Despite absence of diplomatic relations, Georgia has resumed their trade relationship with Russia. Regardless, no progress has been made in relation to the frozen conflicts of Abkhazia and South Ossetia. Their fate remains irresolvable ostensibly giving the upper hand to Russia in its effort to manipulate Georgia’s orientation. That said, promotion of a western-style political and economic model while still trying to accommodate Russia’s interests, appears to be an impossible endeavour. Hence, Georgia’s orientation dilemma may seem to linger for an indefinite period of time. This is even truer, against a backdrop of the ongoing Russia-Ukraine conflict, which bears a striking likeness to Russia’s military adventure in Georgia back in 2008.

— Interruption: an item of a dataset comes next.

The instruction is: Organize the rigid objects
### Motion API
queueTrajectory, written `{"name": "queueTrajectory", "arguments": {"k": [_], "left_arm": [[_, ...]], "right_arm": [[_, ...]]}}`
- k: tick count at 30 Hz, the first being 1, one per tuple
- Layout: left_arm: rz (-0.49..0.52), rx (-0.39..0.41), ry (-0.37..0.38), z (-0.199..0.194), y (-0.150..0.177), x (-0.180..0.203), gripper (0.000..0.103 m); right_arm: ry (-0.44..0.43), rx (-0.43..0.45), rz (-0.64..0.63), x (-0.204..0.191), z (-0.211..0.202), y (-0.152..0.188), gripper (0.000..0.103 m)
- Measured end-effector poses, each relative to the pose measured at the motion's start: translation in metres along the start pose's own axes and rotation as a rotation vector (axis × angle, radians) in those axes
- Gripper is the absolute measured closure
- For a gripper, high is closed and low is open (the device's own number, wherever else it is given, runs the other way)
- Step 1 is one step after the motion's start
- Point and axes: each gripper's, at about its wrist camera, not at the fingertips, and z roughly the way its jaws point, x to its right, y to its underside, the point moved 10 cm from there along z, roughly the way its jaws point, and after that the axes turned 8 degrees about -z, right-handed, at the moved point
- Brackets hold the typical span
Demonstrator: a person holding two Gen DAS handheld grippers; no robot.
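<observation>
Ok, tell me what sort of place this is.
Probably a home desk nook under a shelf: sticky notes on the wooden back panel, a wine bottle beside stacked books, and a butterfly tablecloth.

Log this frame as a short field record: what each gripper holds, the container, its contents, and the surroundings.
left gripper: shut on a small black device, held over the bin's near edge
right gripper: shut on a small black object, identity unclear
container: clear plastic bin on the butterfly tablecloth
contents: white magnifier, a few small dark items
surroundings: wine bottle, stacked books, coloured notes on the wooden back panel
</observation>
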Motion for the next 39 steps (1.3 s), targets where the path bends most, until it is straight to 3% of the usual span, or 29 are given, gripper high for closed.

A version of this article was originally published in Die Zeit, in German. 

Shalva Dzidziguri is a member of NATO’s Future Alumni Network. He worked for the NATO Parliamentary Assembly in Brussels, as a Partnership for Peace (PfP) Research Fellow at the NATO Defense College in Rome and at the Georgian Mission to the OSCE in Vienna. As a Georgian Army Peacekeeper, he spent seven months in Baqubah, Iraq (2004 – 2005) and was awarded the Certificate of Appreciation for Noble and Meritorious Service in Peacekeeping Operations in Iraq. Shalva is an alumnus of the Young Atlanticist Working Group at the Atlantic Council in the United States and holds an M.A. from the Central European University focusing on International Relations and European Studies.